Las llamas consumían los escombros que quedaron después de la masacre. A lo lejos se oía el galope de los caballos que, junto a sus jinetes, se alejaban con un gran botín. Mientras pasaba esto, un ermitaño se acercaba con sigilo para ver lo que había ocurrido en aquel lugar.
Cubierto con una capa, y de forma sutil, iba saltado de árbol en árbol haciendo caer las hojas secas que morían al igual que aquella aldea al pie de la montaña Lifer.
¿Quién fue capaz de tal atrocidad? No tuvieron piedad ni de mujeres ni de niños. Arrasaron con todo: quemaron las casas; se robaron la cosecha; se robaron el oro, la plata, piedras preciosas y capturaron a las jóvenes más hermosas para llevarlas en calidad de esclavas mientras la aldea se consumía en la destrucción.
La agilidad de aquel hombre lo hizo llegar cuanto antes. Su rostro estaba cubierto de sombras y sus ojos brillaban rojizos reflejando el movimiento de las llamas. Inspeccionó un poco el lugar. Había cuerpos tirados por doquier, flechas y espadas ensangrentadas. También habían caído algunos bandidos en batalla. El hombre lo supo al ver las marcas que llevaban algunos cuerpos justo debajo de la muñeca, estas le eran muy familiares y sabía que las había visto antes en algún lugar del norte, pero no lo recordaba con precisión.

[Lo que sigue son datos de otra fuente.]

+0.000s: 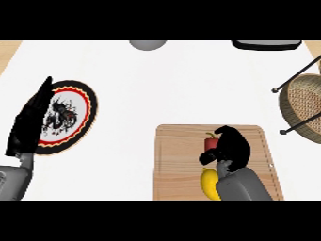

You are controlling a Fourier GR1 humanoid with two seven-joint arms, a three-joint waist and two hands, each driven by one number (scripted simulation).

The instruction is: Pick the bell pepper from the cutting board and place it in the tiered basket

El ermitaño había planeado bajar unas horas antes a la aldea a comprar algunos víveres; sin embargo, el destino ese día hizo de las suyas para que se quedará dormido más de la cuenta y bajará a la aldea tres o cuatro horas después de lo planeado. Si lo hubiera hecho antes, tal vez ahora estaría tirado en el suelo igual que uno de esos pobres campesinos.
El sol se iba ocultando mientras aquel hombre rebuscaba en los escombros esperando encontrar algo de valor que pudiera rescatar. No encontró mucho: solo unas vasijas que servirían para guardar algo de comida. Después de una hora, decidió volver y, cuando se adentró en el bosque, pudo notar un pequeño rastro de sangre que estaba empezando a desaparecer.
Decidió seguirlo con cautela, saltando sigilosamente entre los árboles, para ver de qué se trataba. Sin embargo, unos pasos más adelante el rastró se desvaneció dejándolo confundido, pero también con intriga. Sus ojos recorrieron todo el lugar, pero no había nada ni nadie. Pasaron unos minutos y se dio vuelta, sacudiendo su capa, para así volver hacia la montaña cuando de pronto, en ese breve instante vespertino: cuando no domina ni la luz ni la oscuridad, escuchó un llanto a lo lejos.
Saltó sagazmente haciendo hondear su capa y rápidamente llegó al lugar de donde provenía el llanto. Cubierta por unos matorrales yacía una campesina muerta. Tenía perforadas varias partes de su cuerpo, aún estaba caliente por lo que no tenía mucho de haber muerto y muy cerca de ella había un recién nacido que se resistía a la muerte emitiendo aquel llanto que había escuchado unos instantes atrás.
El ermitaño se conmovió al ver aquella escena. Probablemente la mujer había intentado huir de los bandidos, pero la descubrieron mientras escapaba y la hirieron de muerte, pero al menos logró escabullirse y ocultarse en el bosque para dar a luz a su retoño. Con todo lo que vivió aquella tarde, pudo comprender que la oscuridad no puede ser absoluta. A pesar de la destrucción de la aldea y la muerte de todos sus habitantes, un rayo de vida se encendía en medio del dolor. Lo había visto tantas veces en la naturaleza cuando algún animal caía muerto en la tierra. Su cuerpo se podría y olía terriblemente mal; sin embargo, aquello nutría a la tierra y de lo más sucio y podrido podían salir las flores silvestres más hermosas. No era un misterio que en medio de la muerte podía haber vida.
Aquel día, el nacido de la muerte encontró una esperanza en aquel ermitaño quien lo tomó en brazos y lo llevó para cuidar de él en lo profundo de la montaña Lifer.
Esta obra aún está escribiéndose. Se calcula que estará lista para finales del 2025 junto a Cenizas y Sombras, ya que son una sola obra dividida en dos libros.